[Your instructions] Pull each line containing "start" out of the listing below.

[Given information]
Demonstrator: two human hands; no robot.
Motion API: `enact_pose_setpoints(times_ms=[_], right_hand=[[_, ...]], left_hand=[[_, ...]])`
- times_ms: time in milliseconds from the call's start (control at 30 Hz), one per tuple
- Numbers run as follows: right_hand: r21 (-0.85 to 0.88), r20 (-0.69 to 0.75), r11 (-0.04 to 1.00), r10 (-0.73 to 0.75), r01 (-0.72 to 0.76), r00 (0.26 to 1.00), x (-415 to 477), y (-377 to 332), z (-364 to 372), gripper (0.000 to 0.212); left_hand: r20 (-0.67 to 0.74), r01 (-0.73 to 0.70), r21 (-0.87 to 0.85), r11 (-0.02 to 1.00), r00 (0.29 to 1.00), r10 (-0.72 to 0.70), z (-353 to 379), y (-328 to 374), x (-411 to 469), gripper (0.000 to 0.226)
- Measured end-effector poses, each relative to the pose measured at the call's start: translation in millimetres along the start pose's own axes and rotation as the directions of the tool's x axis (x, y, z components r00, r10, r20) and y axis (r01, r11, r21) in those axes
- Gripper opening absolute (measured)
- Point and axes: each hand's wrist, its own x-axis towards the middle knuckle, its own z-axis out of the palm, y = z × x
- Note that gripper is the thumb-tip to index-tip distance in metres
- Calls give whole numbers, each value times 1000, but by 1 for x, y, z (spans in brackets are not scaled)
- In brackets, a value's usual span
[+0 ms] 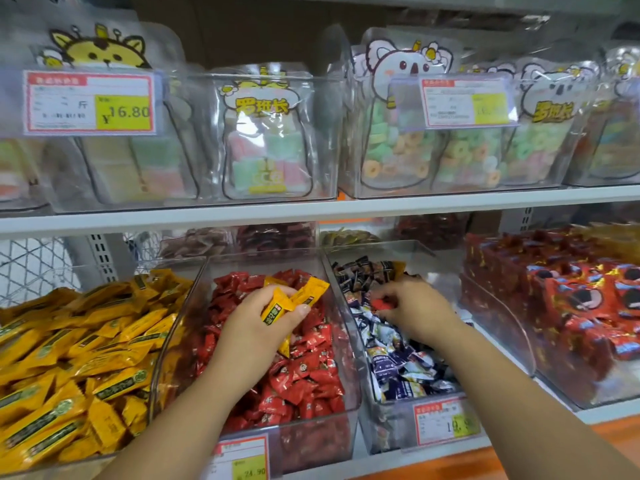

[Exercise result]
- times_ms: time in milliseconds from the call's start (control at 30 Hz), one per tuple
- Measured end-effector poses, each relative to the pose measured at the call's start: translation in millimetres along the start pose's own axes and rotation as the directions of the tool's x axis (x, y, z components r00, r10, r20) and y axis (r01, r11, r21) in those axes

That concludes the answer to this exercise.